I was asked 'Oh dear, are you not feeding her yourself?' with DD3 when she was having a bottle aged 6 months. I told the 'concerned' mother 'As you can see I am feeding her this afternoon but only because the staff have day off'.

Some people are twats. My bf history isn't what I hoped for but if I had a fourth I'd give it a go agaon. See how things are and don't feel bad if you FF. My lot have no allergies, hardly ever ill, never had an antibiotic etc. There's a lot you can do to bring up healthy, active kids and you'll be doing those things long after most people finish bf.

Librashavinganotherbiscuit · 05/05/2010 17:17

I BF DS1 to 11 months and hated it. I am now 3 months pregnant with DS2 and have compromised with my DH (who is very pro-FF) that I will BF until 6 weeks and then I will review the situation and if I am as unhappy as I was the first time round we will switch to FF.
Do what you want, ignore the naysayers and eyebrow lifters.

pinkfizzle · 05/05/2010 21:05

Great response sallyJG

You know I always thought I was breastfed as I have never really been ill - bar the very had the odd cold.

I was shocked when I found out I was ff all the way

LadyintheRadiator · 05/05/2010 21:13

This reply has been deleted

Message withdrawn at poster's request.

sleeplessinseatle · 05/05/2010 21:18

anythingwithagiraffeonit - lol at 'breastfeeding nazis'

OP posts:
pinkfizzle · 05/05/2010 21:30

ladyintheradiator sorry you are feeling scared.

No one else needs to understand your decision except you!
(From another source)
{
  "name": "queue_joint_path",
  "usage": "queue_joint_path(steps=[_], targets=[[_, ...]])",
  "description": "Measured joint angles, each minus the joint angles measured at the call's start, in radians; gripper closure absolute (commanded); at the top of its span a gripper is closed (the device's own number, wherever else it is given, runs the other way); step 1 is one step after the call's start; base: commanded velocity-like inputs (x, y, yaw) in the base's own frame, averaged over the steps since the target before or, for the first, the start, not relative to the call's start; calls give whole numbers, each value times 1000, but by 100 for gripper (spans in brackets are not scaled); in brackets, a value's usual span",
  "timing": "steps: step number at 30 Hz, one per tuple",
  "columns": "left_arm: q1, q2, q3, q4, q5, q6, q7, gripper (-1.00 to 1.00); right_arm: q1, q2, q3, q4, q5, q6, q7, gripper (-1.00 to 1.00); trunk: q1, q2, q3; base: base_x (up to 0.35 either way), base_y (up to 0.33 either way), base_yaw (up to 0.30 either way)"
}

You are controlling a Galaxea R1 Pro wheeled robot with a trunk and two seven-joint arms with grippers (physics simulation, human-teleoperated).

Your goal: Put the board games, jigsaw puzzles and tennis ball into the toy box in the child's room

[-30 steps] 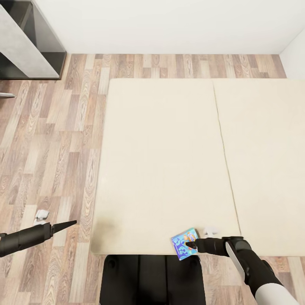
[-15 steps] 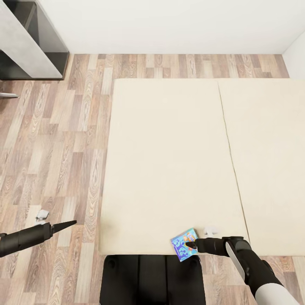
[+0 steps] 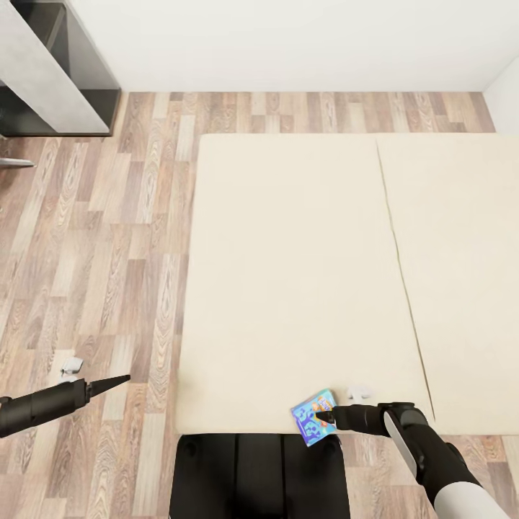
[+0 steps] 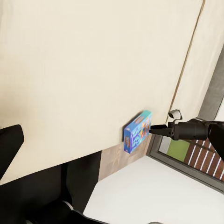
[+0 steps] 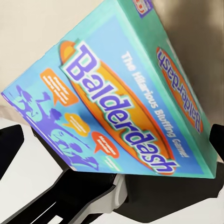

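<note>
A small blue board game (image 3: 313,417) with the name Balderdash (image 5: 116,121) hangs just off the near edge of the beige bed (image 3: 288,274). My right gripper (image 3: 328,418) is shut on it, holding it from the right side. The left wrist view has the same box (image 4: 137,132) with the right gripper (image 4: 154,130) at its edge. My left gripper (image 3: 122,379) hovers over the wood floor left of the bed, holding nothing; one dark finger (image 4: 9,144) sits at the edge of its wrist view. A corner of the table (image 3: 32,76) is at the far left.
Wood-plank floor (image 3: 94,274) runs along the bed's left side and far end, up to a white wall (image 3: 288,43). My dark base (image 3: 259,476) stands against the bed's near edge. A seam (image 3: 404,288) splits the bed cover.
The whole view has shifted, so the bed and floor sit further right in the picture. Both arms and the held box keep their places relative to me.
</note>
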Motion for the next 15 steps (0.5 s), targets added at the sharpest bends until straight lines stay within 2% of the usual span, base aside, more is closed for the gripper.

Librashavinganotherbiscuit · 06/05/2010 07:50

Ladyintheradiator - same here, no problems with breastfeeding after the first 48 hours (I had a c-section and with what I now know he was just a sleepy baby but at the time seemed like he was rejecting b/f cue much angst).
I struggle with babies, they just don't hold my interest, and I almost resented my DH that I had this huge burden (B/f) which meant I was tied to my DS so much and if DS was crying he was just handed to me as b/f would quiet him down (whatever the actual problem). I had/have a huge problem with the dependency on me and the change in my life. I was jealous of people who had a reason to formula feed!

I do acknowledge that breast is best, this is a fact and I don't necessarily subscribe to the view that happy mother = happy baby. I have done a lot of thinking over this and am hoping by LETTING myself give up at 6 weeks if I want it will take some pressure off myself and I will therefore continue longer, if this makes sense. I am fairly sure whatever happens, and no-one knows what will happen or how they will feel until the LO is here, from 6 weeks the 10pm feed will be formula.

Ladyintheradiator I hope you are able to come to peace with your decision as well.

Librashavinganotherbiscuit · 06/05/2010 07:57

Sorry missed out the " yet also emotionally drained, physically touched out" yes this is exactly how I felt.